The complexity and low ratings (effectively capped by Argentina’s sovereign B3 rating) made pricing difficult, with no comparable outstanding benchmarks. Standard Chartered led the transaction, with Deutsche Bank and JPMorgan as bookrunners.
The banks opened initial price talk at 8% to 8.5%, before widening the yield to 8.625% at guidance. Galicia eventually reduced the initial target size of $300 million and priced at par to yield 8.25%.
The relatively small size of the bond – especially compared with some of the very large deals that have been coming out of the country – was also viewed as a negative by investors, even those that can buy such low-rated paper.
Rodrigo Gonzalez, head of debt capital markets, Americas, at Standard Chartered, says the deal was a challenging transaction with which to open the markets for Argentine FIG.
|“It’s a single-B credit issuing a triple-C rated loss-absorbing instrument, so there was a fair amount of price discovery needed on the deal"|
Before the transaction only 10% of the $34.4 billion volume of international bond deals had come from the corporate sector (including FIG). The rest comes from the sovereign and the provinces – with Salta and Chubut the latest provinces to sell international debt, with $300 million and $650 million bonds respectively in July. However, the secondary market performance of Galicia’s trade points to the investor appetite throughout the credit spectrum in Argentina. Galicia’s deal traded up at a spread of between 105 to 107 (based on an issue price of 100) shortly after the transaction closed – generating optimism that other banks could look at the international market as a viable funding source.
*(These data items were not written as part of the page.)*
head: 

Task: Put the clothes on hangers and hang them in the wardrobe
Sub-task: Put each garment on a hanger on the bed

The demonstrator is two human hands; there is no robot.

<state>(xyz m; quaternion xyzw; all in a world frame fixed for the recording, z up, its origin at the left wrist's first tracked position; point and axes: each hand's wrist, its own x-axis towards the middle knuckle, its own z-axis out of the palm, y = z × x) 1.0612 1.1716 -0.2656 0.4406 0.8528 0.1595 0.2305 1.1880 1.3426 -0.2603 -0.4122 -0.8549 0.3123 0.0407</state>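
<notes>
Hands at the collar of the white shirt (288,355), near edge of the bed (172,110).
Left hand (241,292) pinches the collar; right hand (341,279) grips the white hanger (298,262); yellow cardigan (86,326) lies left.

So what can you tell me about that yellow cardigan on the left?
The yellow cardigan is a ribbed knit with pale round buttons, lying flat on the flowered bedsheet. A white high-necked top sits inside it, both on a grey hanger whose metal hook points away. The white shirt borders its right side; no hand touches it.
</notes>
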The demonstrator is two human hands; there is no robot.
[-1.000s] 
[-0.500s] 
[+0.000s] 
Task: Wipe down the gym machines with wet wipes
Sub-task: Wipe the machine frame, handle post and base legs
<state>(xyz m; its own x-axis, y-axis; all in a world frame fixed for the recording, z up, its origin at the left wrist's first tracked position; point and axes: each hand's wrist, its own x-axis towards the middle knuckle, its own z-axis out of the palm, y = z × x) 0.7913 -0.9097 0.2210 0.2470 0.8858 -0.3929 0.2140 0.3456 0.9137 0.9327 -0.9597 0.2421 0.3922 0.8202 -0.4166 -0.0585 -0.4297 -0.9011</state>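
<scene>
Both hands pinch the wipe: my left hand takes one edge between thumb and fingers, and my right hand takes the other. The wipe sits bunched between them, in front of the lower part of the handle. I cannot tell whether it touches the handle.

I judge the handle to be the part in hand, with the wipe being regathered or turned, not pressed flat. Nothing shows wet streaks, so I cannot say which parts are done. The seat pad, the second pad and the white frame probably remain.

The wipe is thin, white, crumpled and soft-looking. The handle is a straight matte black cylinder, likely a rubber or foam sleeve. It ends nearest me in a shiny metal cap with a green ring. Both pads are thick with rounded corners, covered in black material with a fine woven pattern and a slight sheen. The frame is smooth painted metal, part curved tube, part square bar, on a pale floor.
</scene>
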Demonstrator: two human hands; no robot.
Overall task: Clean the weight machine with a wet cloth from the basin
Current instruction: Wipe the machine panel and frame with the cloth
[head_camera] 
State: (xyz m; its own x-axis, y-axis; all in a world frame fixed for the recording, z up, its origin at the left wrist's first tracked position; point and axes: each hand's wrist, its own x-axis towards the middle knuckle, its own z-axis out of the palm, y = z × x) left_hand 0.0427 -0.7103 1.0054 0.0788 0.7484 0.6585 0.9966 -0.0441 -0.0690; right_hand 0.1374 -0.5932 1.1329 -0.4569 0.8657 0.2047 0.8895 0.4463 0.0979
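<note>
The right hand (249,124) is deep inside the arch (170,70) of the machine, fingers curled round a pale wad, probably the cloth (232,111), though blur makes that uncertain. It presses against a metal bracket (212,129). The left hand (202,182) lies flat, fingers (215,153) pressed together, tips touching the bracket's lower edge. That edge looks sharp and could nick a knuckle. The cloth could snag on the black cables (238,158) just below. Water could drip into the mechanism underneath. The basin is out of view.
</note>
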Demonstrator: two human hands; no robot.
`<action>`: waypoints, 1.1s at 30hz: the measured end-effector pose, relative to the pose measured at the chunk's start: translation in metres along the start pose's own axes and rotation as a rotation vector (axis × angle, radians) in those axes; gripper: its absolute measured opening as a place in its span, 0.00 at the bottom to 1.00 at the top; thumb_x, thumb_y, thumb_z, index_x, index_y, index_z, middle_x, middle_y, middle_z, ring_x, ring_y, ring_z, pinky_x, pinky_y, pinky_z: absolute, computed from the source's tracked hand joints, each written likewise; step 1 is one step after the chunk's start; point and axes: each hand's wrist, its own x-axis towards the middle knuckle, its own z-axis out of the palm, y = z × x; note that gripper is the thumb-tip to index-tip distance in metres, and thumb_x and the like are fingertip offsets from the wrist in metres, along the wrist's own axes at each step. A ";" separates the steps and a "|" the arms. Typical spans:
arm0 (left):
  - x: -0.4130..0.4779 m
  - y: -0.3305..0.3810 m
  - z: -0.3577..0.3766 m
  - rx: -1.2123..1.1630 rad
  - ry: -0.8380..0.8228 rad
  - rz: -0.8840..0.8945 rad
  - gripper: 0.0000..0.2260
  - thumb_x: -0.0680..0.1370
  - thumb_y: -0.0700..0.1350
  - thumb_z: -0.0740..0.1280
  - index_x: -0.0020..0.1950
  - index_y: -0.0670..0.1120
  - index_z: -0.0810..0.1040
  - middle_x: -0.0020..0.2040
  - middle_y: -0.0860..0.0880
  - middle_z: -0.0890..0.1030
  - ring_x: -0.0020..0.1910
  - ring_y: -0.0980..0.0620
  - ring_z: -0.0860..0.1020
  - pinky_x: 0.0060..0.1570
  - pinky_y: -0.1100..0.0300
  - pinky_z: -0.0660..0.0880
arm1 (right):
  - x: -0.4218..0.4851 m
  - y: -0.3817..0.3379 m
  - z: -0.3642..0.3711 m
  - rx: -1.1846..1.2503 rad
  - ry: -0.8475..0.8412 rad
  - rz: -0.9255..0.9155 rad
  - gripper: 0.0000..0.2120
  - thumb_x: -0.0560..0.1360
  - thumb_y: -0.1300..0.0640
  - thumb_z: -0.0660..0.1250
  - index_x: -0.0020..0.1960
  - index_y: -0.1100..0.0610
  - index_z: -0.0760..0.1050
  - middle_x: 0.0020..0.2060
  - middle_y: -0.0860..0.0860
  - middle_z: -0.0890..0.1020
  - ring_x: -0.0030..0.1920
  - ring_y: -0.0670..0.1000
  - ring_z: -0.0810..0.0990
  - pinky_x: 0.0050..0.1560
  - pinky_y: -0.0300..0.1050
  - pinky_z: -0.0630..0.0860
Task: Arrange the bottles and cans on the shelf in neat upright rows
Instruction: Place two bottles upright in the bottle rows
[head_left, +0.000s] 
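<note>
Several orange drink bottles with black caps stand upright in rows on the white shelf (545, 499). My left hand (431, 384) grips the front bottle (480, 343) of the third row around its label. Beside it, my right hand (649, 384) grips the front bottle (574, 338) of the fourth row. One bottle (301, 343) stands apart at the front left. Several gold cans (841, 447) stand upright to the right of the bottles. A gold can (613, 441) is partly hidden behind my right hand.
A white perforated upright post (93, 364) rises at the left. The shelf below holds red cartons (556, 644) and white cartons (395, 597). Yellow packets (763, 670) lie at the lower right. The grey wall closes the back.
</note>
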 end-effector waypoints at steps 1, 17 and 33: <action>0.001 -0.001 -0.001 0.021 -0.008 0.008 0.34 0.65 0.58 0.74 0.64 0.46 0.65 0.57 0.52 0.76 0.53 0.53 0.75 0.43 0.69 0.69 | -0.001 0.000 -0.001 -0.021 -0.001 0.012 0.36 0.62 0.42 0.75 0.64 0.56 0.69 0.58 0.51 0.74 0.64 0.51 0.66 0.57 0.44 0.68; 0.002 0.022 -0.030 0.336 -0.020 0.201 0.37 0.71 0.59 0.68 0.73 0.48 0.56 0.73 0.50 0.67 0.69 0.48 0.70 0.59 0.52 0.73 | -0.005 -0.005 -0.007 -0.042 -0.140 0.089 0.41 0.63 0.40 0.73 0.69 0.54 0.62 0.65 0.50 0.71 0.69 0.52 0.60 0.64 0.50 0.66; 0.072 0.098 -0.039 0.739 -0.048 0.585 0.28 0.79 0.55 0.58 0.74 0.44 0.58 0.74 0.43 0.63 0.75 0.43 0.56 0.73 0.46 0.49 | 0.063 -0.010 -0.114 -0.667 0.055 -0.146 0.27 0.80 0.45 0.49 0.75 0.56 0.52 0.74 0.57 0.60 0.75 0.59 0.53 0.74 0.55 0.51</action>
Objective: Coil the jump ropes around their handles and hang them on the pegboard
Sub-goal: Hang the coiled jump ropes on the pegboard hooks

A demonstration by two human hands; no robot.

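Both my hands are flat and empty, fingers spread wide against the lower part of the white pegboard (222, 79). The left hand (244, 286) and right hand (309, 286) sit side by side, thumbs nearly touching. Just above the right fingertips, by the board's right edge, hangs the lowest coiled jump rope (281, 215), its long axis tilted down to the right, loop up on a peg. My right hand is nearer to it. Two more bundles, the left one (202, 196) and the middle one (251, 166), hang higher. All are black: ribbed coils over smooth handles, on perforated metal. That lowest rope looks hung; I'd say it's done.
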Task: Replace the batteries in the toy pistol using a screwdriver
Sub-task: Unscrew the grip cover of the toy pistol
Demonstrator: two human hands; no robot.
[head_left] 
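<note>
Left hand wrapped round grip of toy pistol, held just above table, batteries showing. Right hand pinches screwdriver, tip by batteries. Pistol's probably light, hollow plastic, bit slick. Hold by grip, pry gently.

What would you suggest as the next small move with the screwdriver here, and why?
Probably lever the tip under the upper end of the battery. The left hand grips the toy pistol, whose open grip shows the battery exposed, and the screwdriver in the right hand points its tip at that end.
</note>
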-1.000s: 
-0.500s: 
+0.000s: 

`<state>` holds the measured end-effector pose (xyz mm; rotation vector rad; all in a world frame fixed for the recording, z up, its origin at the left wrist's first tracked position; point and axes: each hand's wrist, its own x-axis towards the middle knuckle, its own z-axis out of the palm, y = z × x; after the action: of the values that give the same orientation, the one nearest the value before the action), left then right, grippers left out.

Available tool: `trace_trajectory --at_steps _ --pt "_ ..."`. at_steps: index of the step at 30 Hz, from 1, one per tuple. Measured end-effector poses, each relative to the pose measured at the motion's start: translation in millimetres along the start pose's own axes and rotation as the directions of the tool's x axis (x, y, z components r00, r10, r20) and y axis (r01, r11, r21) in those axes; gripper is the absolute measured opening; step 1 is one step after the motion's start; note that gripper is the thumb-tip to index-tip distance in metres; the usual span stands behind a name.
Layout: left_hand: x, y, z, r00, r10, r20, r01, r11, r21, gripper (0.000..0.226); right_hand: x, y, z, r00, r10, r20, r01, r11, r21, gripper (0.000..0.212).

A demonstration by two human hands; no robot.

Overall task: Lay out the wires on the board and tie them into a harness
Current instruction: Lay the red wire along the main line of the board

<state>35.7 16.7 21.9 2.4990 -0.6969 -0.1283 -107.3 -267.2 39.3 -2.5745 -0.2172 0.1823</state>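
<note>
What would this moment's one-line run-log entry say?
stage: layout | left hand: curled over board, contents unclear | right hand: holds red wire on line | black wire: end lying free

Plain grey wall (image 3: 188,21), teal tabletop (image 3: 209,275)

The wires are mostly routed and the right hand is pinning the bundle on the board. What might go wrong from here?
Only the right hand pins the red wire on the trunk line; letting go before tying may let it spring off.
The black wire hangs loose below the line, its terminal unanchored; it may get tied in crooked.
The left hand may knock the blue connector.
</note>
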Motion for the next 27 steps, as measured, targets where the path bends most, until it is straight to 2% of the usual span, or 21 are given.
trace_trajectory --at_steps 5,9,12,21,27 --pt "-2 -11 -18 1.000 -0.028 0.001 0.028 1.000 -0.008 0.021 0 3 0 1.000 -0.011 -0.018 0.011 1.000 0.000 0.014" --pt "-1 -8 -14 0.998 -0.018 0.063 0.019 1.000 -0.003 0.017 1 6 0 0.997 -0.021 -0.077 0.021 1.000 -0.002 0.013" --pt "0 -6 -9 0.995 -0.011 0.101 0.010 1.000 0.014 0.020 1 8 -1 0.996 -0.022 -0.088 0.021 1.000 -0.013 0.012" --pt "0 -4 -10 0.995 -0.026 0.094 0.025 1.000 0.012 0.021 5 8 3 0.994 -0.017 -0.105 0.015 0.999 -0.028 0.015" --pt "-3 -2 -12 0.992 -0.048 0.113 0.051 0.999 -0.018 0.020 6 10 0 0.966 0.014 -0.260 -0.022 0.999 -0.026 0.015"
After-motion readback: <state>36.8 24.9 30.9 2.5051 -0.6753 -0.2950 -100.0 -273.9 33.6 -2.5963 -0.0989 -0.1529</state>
“You will have some other [Argentine] banks that will be losing capital recognition through old tier-2 bonds, and this is an effective way to replace that funding with Basle III-compliant tier-2. Galicia’s deal was priced attractively for investors and was still cost-effective for the issuer,” says Gonzalez. “Opening the international markets with a bond that trades up by more than four points in the secondary will help others to follow. Also, if we see Argentina continue to grow, we expect the local banks to be active participants in the very large infrastructure needs of the country, and that will also drive demand for dollar financing.”
Gonzalez is also looking to Brazil as a source of supply for Latin American FIG issuance. He expects one of the country’s leading banks to establish a three or five-year benchmark later this year as the country continues to tackle its economic challenges.
The sovereign’s bond in July re-established a benchmark. Brazil sold $1.5 billion of 30-year bonds that yielded 5.875% as bookrunners Deutsche Bank, Goldman Sachs and HSBC tightened pricing from guidance on the back of a $4.3 billion order book. However, despite the improving yield curves for Brazilian credits, it is unclear if the Brazilian banks will be tempted to issue at these levels.
“The top-tier banks are still sitting on a lot of cash and they have access to the local markets, so they won’t come to the international markets unless the terms are cost-effective – even if they have refinancing needs,” says one DCM banker who is sceptical about international FIG issuance from Brazil in the near future. “Even when they were growing credit portfolios at 20% and if they had refinancing needs, they were very selective about when they tap these markets because they have such strong deposit-base funding and local alternatives,” he says.
Banks elsewhere in the region have also been actively using local rather than international markets. In the past month alone Mexico has seen local FIG issuance from Cabei, Inbursa, Actinver and Bancomer. In Chile, UF- (unidad de fomento) denominated transactions for Santander Chile and Banco de Chile reinforce the local flavour of the FIG funding strategy.
Elsewhere, Peru is a potential source of international FIG issuance – and not only because it still has a lot of dollar-denominated credit in its banking system and is the fastest growing large economy in the region.